Hal itu diutarakan Dr. Ridha Ajam, Rektor Unkhair saat ditemui pada (30/5/2022) di gedung Rektorat, kampus II Unkhair Ternate. Dia mendukung kehadiran Permendikbud No.30 Tahun 2021.
“Sejauh ini, kampus sudah mengirimkan nama-nama bakal panitia penjaringan satgas ke Kemendikbud untuk segera di keluarkan Sk panitianya,” ujar Ridha Ajam saat ditemui kru LPM Aspirasi.
Pengiriman bakal panitia itu dilakukan melalui sistem yang dibangun khusus untuk melakukan proses pembentukan satgas. Setelah itu, kementerian melakukan verifikasi. “Kami kirim 10 nama, setelah verifikasi, mereka harus melalui tahap training terlebih dahulu,” tandas Rektor.
Kata dia, setelah melalui tahapan training, panitia akan segera melakukan proses penjaringan tim satgas Unkhair. Tentu dengan berbagai persyaratan yang ada di dalam permendikbud nomor 30.
“Sehingga jika mahasiswa, maupun dosen yang ingin melibatkan diri, maka minimal tergabung dalam organisasi keperempuanan dan mereka juga harus memiliki pengalaman dalam menangani kasus kekerasan perempuan, anak, dan kasus kekerasan seksual,” terangnya.
Untuk saat ini, Unkhair sedang menunggu jadwal trainning. Jika sudah ada, maka 10 orang tim penjaringan akan ke Jakarta untuk mengikuti pelatihan.
Sementara, Abdul Kadir Kamaluddin, Wakil Rektor III (Warek III) Bidang Kerja Sama, Kemahasiswaan, dan, Alumni bilang, setelah mendapat respon dari kementerian, akan membuat penyampaian terkait dengan calon peserta seleksi ke publik. Peserta kemungkinan dari tiap fakultas yang ada di Univesrsitas Khairun.
“Untuk satgas sendiri, melalui online atau link, nanti diseleksi oleh panitia yang sudah kami kirimkan nama-namanya dari April kemarin,” ungkap Warek.

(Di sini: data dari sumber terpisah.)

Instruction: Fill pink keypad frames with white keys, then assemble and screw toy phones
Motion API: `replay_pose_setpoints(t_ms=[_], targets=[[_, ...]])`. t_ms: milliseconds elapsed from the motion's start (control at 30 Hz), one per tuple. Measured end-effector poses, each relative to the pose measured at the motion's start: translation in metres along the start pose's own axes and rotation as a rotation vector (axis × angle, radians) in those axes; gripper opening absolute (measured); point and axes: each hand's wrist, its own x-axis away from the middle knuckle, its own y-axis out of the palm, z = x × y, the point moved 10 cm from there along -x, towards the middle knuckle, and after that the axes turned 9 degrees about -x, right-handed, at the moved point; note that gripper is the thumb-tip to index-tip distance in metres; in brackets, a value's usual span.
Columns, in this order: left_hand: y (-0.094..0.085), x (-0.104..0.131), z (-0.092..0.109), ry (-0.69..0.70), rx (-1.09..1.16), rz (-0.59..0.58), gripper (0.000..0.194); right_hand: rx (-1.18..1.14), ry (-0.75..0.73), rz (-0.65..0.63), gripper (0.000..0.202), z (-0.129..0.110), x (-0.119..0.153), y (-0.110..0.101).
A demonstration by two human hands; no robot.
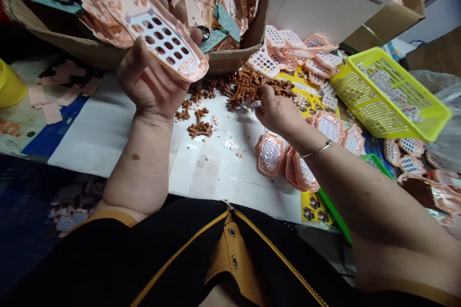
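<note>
shell, pink (197,64), tilted, raised in the left hand (154,76); thumb along the near edge, fingers wrapped behind, a firm grasp. white insert seated in it, rows of rounded openings. right hand (281,110) well to the right and lower, at the near edge of a heap of brown pieces (248,88); fingers partly curled, tips hidden, cannot tell whether it grips one. containers, left to right: yellow tub (10,86), contents out of sight; big cardboard box (230,61), worn rim, just behind the left hand, full of pink casings, green circuit boards and thin wires; bright yellow slatted basket (374,110) at far right, many small pale pieces inside. materials, same direction: flat pink strips (52,112), loosely scattered; small brown cluster (200,127), glossy, bone-like, knobbed ends, on the white table surface (205,172), pale crumbs close by; pile of pink shells (264,63) with white perforated inserts, past the brown heap; upright lone shell (270,153) lying near the right forearm, its insert shiny and ring-patterned; metal bangle (317,150), thin, smooth, on the right wrist.
</note>
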Motion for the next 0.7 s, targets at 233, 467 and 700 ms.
replay_pose_setpoints(t_ms=[233,467,700], targets=[[0.025,0.006,-0.023,-0.053,0.017,-0.184,0.052,-0.897,0.091,0.203,0.053,0.050,0.001,-0.035],[0.061,0.030,-0.068,-0.247,0.126,-0.427,0.064,-1.414,0.028,0.286,0.024,0.043,0.032,-0.049],[0.073,0.051,-0.105,-0.465,0.111,-0.512,0.080,-1.396,-0.033,0.287,0.028,0.028,0.045,-0.050]])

Paska training gugus tugas akan melakukan sosialisasi. Salah satu rencana sosialisasinya akan dilaksanakan saat kegiatan informasi dan orientasi (inforient) mahasiswa baru. Caranya dengan memasukan materi sosialisasi terkait Permendikbud-ristek Nomor 30 Tahun 2021.